Кроме того, внутриклеточный кольцеобразный GFP-syntaxin-13 delta-129 показал колокализацию с белком меланосомы TYRP1 в ярких меланосомах с полевым изображением. Как показано ранее, в меланосомах наблюдается когорта сверхэкспрессированного GFP-syntaxin-13 дикого типа. Для измерения относительной локализации GFP-syntaxin-13 wild type и GFP-syntaxin-13 delta-129 к меланосомам было использовано программное обеспечение Fiji и проведен анализ с помощью плагина JACOP.
Измеренный коэффициент перекрытия Мандера, то есть MOC, между GFP-syntaxin-13 delta-129 и TYRP1 примерно в 1,5 раза выше по сравнению с GFP-syntaxin-13 wild type с TYRP1. Интересно, что TYRP1 показал в 2,9 раза более высокие значения MOC с GFP-syntaxin-13 delta-129 по сравнению с GFP-syntaxin-13 wild type. Эти данные свидетельствуют о том, что локализация меланосом GFP-syntaxin-13 дельта-129 относительно выше по сравнению с диким типом GFP-syntaxin-13 в устойчивом состоянии.

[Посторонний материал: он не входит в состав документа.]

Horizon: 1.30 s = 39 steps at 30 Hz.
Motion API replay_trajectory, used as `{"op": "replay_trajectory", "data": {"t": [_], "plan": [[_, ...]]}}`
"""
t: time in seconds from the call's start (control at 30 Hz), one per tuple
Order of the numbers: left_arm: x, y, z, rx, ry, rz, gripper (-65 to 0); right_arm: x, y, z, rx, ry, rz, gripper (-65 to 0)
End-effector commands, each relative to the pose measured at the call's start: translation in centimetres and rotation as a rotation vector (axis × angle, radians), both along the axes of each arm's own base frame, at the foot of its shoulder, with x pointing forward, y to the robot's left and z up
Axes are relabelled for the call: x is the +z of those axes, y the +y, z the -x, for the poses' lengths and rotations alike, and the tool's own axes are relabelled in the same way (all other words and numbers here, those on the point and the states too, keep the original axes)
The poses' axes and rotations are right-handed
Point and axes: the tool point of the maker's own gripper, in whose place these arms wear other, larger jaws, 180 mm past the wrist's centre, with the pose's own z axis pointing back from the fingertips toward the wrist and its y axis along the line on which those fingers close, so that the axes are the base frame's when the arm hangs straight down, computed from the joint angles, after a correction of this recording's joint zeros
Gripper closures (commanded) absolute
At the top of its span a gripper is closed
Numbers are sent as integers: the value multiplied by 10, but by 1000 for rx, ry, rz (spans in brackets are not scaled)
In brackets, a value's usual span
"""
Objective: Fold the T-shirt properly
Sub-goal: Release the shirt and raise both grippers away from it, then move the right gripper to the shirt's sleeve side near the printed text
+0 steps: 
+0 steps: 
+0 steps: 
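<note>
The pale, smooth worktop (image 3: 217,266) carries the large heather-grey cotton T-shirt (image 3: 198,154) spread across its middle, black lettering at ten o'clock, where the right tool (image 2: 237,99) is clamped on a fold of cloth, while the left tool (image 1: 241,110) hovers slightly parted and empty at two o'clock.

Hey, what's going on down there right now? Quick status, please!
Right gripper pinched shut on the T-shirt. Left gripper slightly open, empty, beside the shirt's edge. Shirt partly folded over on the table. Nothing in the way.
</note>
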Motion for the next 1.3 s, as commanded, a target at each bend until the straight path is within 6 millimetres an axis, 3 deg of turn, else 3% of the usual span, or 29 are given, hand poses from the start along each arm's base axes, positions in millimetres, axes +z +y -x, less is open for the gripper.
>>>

Количественная оценка синтаксина-13 дикого типа локализации эндосом рециркуляции. Иммунофлуоресцентная микроскопия GFP-syntaxin-13 дикого типа показала колокализацию с известным рециркулирующим эндосомальным белком Rab11. MOC между диким типом GFP-syntaxin-13 с mCherry-Rab11 примерно в 1,4 раза выше по сравнению с mCherry-Rab11 с диким типом GFP-syntaxin-13.
Для измерения количества и длины эндосомных канальцев GFP-syntaxin-13 дикого типа использовалось программное обеспечение Фиджи, описанное в разделе протокола. mCherry-Rab11 используется в качестве положительного контроля в экспериментах. Меланоциты, трансфектированные GFP-syntaxin-13 дикого типа, показали более высокое количество канальцев на клетку по сравнению с клетками, экспрессирующими mCherry-Rab11.
Однако канальцы уменьшаются при коэкспрессии как GFP-syntaxin-13 дикого типа, так и mCherry-Rab11 в клетках. Седьмым этапом является количественная оценка трубчатого числа и длины эндосом рециркуляции. Канальцы восстанавливаются при коэкспрессии как GFP-syntaxin-13 дикого типа, так и mCherry-Rab11 в клетках.
Интересно, что средняя длина канальцев как от GFP-syntaxin-13 wild type, так и от mCherry-Rab11 сопоставима друг с другом в клетках, экспрессирующихся по отдельности или вместе. Вместе эти данные свидетельствуют о том, что дикий тип GFP-syntaxin-13 локализуется для рециркуляции эндосом аналогично Rab11. Это исследование показало, что N-концевая доставка мутанта синтасин-13, то есть GFP-syntaxin-13 delta-129, локализуется на меланосомы GFP-syntaxin-13 delta-129, возможно, может быть использована в качестве репортера для везикулярного трафика от рециркуляции эндосом к поверхности клетки и LRO.
Напротив, дикий тип GFP-syntaxin-13 локализуется для рециркуляции эндосом аналогично Rab11. Это исследование показало, что дикий тип GFP-syntaxin-13 также может быть использован для маркировки эндосом рециркуляции в меланоцитах. Дикий тип GFP-syntaxin-13 может быть лучшим эндосомным маркером рециркуляции, чем Rab11, поскольку Rab11 изменяет эндосомальную динамику.
Все вместе GFP-syntaxin-13 дикого типа действует как потенциальный эндосомный маркер рециркуляции для изучения динамики в стационарных условиях.